AIM OF THE EXERCISE = Restate all the data word for word and omit the pictures.

DATA BLOCK =
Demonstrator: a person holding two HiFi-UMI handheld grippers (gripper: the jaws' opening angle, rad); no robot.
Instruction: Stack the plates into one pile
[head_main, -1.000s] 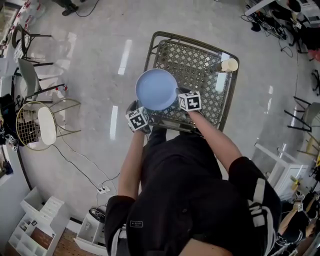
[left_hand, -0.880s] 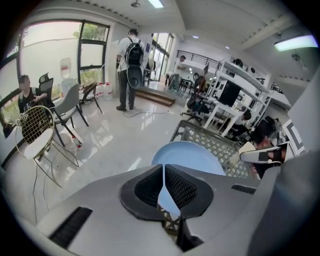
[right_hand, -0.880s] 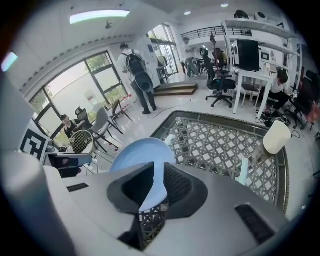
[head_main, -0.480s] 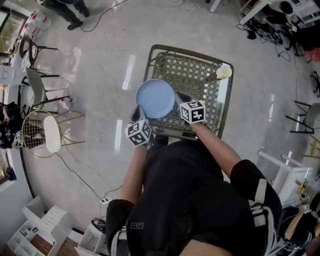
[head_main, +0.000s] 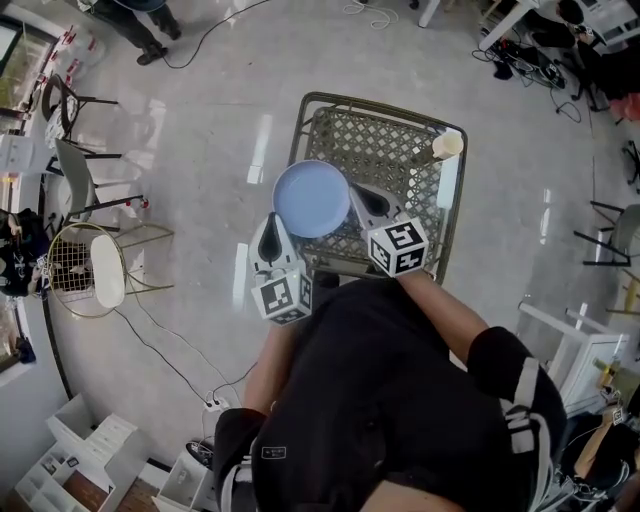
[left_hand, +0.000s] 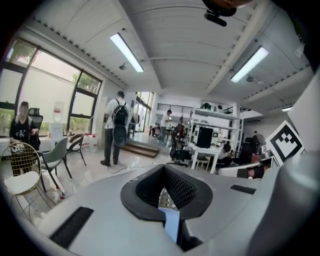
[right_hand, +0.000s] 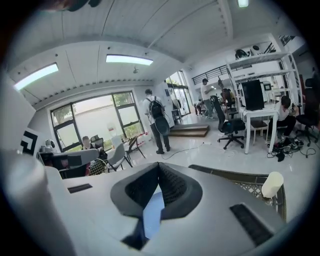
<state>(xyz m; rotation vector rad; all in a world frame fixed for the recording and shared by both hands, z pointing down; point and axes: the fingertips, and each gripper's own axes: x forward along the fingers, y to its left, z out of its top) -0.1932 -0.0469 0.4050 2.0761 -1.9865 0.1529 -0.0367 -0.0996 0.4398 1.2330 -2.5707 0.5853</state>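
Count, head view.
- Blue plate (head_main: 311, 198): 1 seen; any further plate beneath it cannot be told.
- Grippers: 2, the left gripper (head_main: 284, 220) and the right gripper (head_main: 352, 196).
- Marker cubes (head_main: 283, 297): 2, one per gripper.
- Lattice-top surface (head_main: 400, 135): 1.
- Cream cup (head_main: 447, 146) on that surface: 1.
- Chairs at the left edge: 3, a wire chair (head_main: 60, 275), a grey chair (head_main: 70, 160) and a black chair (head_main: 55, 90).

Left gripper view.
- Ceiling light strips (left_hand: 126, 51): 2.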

EXERCISE RESULT =
Demonstrator: a person holding two HiFi-UMI handheld grippers (gripper: the jaws' opening angle, rad); no robot.
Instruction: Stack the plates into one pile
[head_main, -1.000s] 
[left_hand, -0.880s] 
[right_hand, -0.880s] 
[head_main, -0.480s] 
[head_main, +0.000s] 
[left_hand, +0.000s] 
[right_hand, +0.000s] 
<state>(xyz m; rotation vector rad; all in a world frame fixed for the recording and shared by both hands, z pointing down; point and axes: the fingertips, and each gripper's own axes: x forward along the fingers, y to its left, z out of its top) -0.1932 -0.0469 0.4050 2.0761 -1.9865 0.1529 -0.0367 -0.0996 0.4398 1.2330 -2.5707 0.5853</state>
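Count, head view.
- Blue plate (head_main: 311, 198): 1 seen; any further plate beneath it cannot be told.
- Grippers: 2, the left gripper (head_main: 284, 220) and the right gripper (head_main: 352, 196).
- Marker cubes (head_main: 283, 297): 2, one per gripper.
- Lattice-top surface (head_main: 400, 135): 1.
- Cream cup (head_main: 447, 146) on that surface: 1.
- Chairs at the left edge: 3, a wire chair (head_main: 60, 275), a grey chair (head_main: 70, 160) and a black chair (head_main: 55, 90).

Left gripper view.
- Ceiling light strips (left_hand: 126, 51): 2.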

The given output is the complete response.